Information shown START
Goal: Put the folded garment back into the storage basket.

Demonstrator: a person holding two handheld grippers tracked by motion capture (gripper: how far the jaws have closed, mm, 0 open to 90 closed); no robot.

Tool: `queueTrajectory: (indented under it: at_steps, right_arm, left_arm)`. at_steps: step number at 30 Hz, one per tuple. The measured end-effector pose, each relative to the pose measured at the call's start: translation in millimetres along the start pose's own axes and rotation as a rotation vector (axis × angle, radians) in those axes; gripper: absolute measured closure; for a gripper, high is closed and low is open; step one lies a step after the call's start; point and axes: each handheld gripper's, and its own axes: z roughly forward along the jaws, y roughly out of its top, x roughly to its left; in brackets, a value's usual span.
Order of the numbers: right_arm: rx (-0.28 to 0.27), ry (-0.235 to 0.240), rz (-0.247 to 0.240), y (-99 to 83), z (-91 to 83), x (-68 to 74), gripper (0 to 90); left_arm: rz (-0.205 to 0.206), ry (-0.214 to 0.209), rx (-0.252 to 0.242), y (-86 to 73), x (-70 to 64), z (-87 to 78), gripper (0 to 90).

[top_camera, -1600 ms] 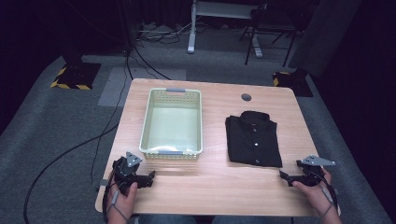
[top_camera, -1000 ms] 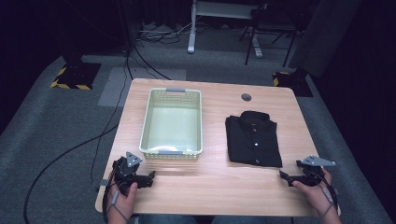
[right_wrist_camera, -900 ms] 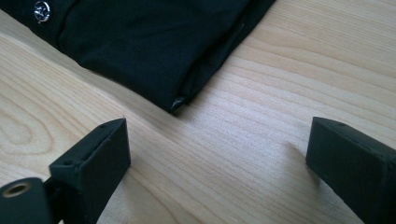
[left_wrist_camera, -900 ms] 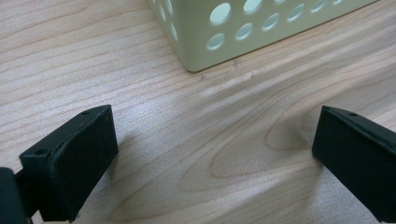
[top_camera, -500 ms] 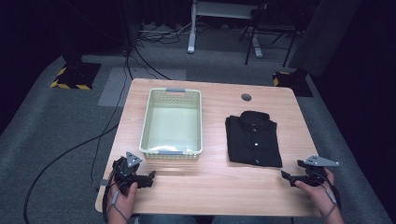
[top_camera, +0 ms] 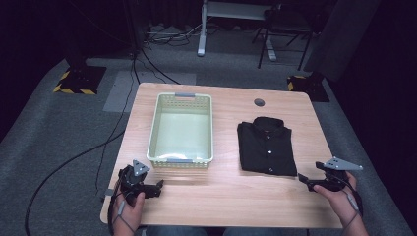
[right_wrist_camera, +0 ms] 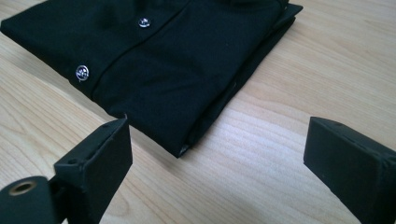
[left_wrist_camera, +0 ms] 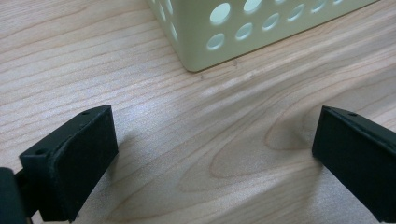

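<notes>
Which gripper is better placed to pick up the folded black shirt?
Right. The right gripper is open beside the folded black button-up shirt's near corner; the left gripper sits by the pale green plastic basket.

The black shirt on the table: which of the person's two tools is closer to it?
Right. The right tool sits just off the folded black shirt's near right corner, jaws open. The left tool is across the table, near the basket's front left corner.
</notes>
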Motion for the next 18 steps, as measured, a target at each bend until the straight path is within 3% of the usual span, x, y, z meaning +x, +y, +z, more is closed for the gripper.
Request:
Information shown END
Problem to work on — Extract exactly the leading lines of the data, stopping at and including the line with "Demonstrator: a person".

Exercise output —
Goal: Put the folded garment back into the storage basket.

Demonstrator: a person holding two handheld grippers tracked by motion capture (gripper: how far the jaws have closed, mm, 0 open to 90 closed); no robot.

There is no more output to give.